Is there a feature that allows me to set the shutter to release every 5 seconds, up to 10 cycles to take a total of 10 images? In other word, it allows me to automatically take 10 images separated by 5 sec?


----------



## SRFast (Sep 3, 2003)

Dave 330i said:


> Is there a feature that allows me to set the shutter to release every 5 seconds, up to 10 cycles to take a total of 10 images? In other word, it allows me to automatically take 10 images separated by 5 sec?


Which Nikon camera do you have? The D200 & D300 have a feature called "Interval Timer" under the "Shooting" menu that allows you to activate the shooter at preset time intervals. Check you owner's manual.

How this helps...JL


----------



## PropellerHead (Jan 3, 2002)

SRFast said:


> Which Nikon camera do you have? The D200 & D300 have a feature called "Interval Timer" under the "Shooting" menu that allows you to activate the shooter at preset time intervals. Check you owner's manual.
> 
> How this helps...JL


IIRC, he has a D70/ or D70s. Unsure if it does this.


----------



## Dave 330i (Jan 4, 2002)

PropellerHead said:


> IIRC, he has a D70/ or D70s. Unsure if it does this.


I don't remember seeing this feature in my D70s, I'll check again. My $150 Canon Powershot A550 has it. :thumbup:


----------



## #5880 (Feb 11, 2006)

you can't on the D70

http://www.dpreview.com/reviews/specs/Nikon/nikon_d70.asp


----------



## Dave 330i (Jan 4, 2002)

lao270 said:


> you can't on the D70
> 
> http://www.dpreview.com/reviews/specs/Nikon/nikon_d70.asp


Thanks. I just finished posing that question there. Screen name, wasserball. 
My point and shoot Canon has shutter interval 1-30 secs, by 1 sec interval. Shots 1-10.


----------



## Dave 330i (Jan 4, 2002)

Dave 330i said:


> Thanks. I just finished posing that question there. Screen name, wasserball.
> My point and shoot Canon has shutter interval 1-30 secs, by 1 sec interval.
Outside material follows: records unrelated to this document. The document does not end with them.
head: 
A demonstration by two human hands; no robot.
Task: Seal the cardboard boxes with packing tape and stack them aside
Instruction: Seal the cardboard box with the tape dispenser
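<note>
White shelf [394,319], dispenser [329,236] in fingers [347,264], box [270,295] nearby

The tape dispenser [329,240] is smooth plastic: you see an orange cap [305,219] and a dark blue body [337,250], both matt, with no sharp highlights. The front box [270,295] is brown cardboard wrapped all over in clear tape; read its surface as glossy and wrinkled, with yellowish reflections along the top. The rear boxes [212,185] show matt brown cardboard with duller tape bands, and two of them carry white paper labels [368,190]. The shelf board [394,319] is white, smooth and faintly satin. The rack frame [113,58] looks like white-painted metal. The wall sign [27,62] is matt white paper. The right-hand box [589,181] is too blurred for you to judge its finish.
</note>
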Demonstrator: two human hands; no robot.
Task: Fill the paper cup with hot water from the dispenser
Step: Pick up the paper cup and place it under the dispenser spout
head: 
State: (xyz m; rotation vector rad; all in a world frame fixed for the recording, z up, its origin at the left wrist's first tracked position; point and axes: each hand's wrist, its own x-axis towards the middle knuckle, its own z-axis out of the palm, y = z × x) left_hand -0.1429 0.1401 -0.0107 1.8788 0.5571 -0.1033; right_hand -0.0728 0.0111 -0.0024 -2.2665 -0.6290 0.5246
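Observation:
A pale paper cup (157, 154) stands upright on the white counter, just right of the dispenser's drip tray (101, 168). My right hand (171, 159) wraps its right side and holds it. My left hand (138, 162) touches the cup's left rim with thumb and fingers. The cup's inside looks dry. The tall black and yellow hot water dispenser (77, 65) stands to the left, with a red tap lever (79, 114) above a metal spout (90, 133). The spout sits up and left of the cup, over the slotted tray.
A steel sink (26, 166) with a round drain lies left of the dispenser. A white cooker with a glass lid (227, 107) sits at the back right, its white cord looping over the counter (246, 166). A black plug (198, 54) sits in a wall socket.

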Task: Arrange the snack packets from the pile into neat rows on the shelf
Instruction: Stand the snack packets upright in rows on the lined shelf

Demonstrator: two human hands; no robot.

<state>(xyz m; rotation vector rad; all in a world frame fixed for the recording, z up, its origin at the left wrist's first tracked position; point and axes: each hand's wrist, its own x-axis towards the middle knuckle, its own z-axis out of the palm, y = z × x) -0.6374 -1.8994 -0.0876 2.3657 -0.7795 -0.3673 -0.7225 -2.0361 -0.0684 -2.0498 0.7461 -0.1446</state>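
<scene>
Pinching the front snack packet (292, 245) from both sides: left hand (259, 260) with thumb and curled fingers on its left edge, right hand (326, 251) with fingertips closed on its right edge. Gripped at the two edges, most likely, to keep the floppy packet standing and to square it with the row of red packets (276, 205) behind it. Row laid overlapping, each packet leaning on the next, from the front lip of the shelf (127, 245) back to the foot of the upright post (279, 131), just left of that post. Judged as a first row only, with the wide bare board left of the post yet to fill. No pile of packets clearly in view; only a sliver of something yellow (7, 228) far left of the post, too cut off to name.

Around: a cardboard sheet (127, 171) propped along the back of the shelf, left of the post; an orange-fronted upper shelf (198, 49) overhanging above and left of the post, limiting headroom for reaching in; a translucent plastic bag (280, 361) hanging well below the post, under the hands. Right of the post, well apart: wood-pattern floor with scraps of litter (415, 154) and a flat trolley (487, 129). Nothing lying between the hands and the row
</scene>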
Shots 1-10.


Edit: Yep, confirmed by two posts in dpreview, consumer Dxx cameras don't have the feature.


----------



## ecalcagnino (Oct 1, 2007)

I believe you can accomplish this using Camera Control Pro or Pro 2. Not positive but check it out.

Eric


----------



## Dave 330i (Jan 4, 2002)

ecalcagnino said:


> I believe you can accomplish this using Camera Control Pro or Pro 2. Not positive but check it out.
> 
> Eric


Thanks for the suggestion. It's not important. I only found out about it because my P&S camaera has it. It is just a software driven function. I don't see and additional hardware that is necessary in the D70s.


----------



## dicor (Dec 5, 2007)

I found this googling around sounds like it might work I have no personal knowlege of it can't tell if it's junk or the hot setup.
http://aputure.en.alibaba.com/produ...Timer_Remote_control_for_camera_D70s_D80.html


----------



## Boile (Jul 5, 2005)

All you need is a $13 accessory (ML-L3) from Nikon, and a stopwatch which you already have for your wasserball ref-ing.


----------